The eyes are marvelous instruments for converting outside reality into images lodged inside our brains. A new study of the retina, the light-sensitive region at the back of the eye, solves a mystery as to why the images we see are so sharp.
The light-sensitive cells in the retina -- rod-shaped cells, which can process very low levels of light, and cone-shaped cells, responsible for perceiving color -- pass their electrical signals along to neurons, lengthy cells which, when bundled together as the optic nerve, carry visual information deep into the brain.
Strangely, the neurons which govern this delicate process lie in front of -- not behind -- the receiving rod and cone cells.

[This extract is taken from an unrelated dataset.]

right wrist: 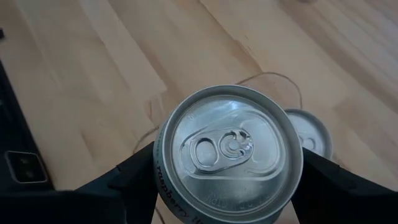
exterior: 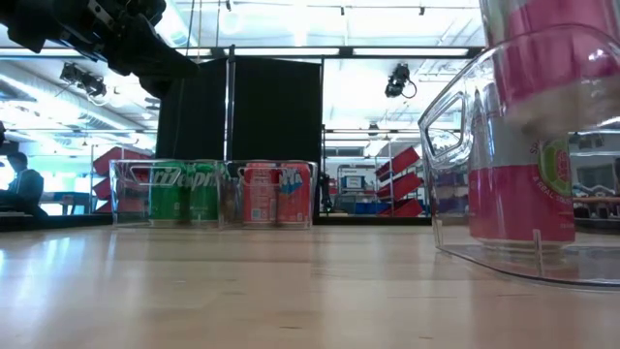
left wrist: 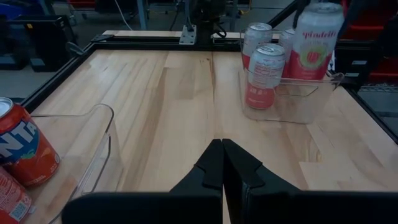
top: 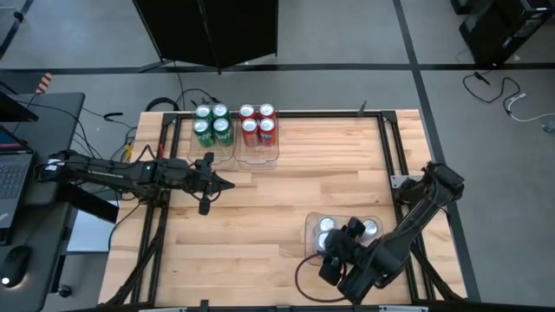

Even though these neurons are transparent to light, their wrinkled shape distorts the light as it passes through on its way toward the rods and cones. Why aren't the neurons underneath the light-sensitive cells, where they won’t distort the incoming image of the outside world?
The mystery has now been solved by explaining the role of glial cells. Glial cells perform a number of roles around the body, such as bringing nutrients to other cells or holding them in place. This is especially important for glial cells in the brain; they are sometimes referred to as the “glue" of the brain.
Glial cells are also present among the neurons lying above the cones and rods in the retina. A number of years ago experimenters showed that glial cells don’t serve as mere scaffolding for other cells, but can actually channel light and therefore help to facilitate human vision.
Now scientists in Israel have gone the next step by providing a detailed description of how glial cells produce sharp images. Erez N. Ribak and his student Amichai Labin at the Technion- Israel Institute of Technology in Haifa, have shown how the vertically-oriented glial cells -- extending from the top to the bottom of the retina -- can funnel light through the neurons and the other layers of the retina down to the photo-sensitive cells -- the rod and cone cells -- where the light is absorbed. In other words, the glial cells are acting as light pipes for delivering visual images of the outside world into the brain.
Furthermore, because of the geometry of the light-guiding glial cells, only light that comes in at pretty a straight-on direction will make it all the way down to where the photo-cells are waiting. Light arriving at oblique angles might enter a glial cell but will not be successfully guided downwards. Instead it will be scattered off to the side. This is origin of our sharp vision.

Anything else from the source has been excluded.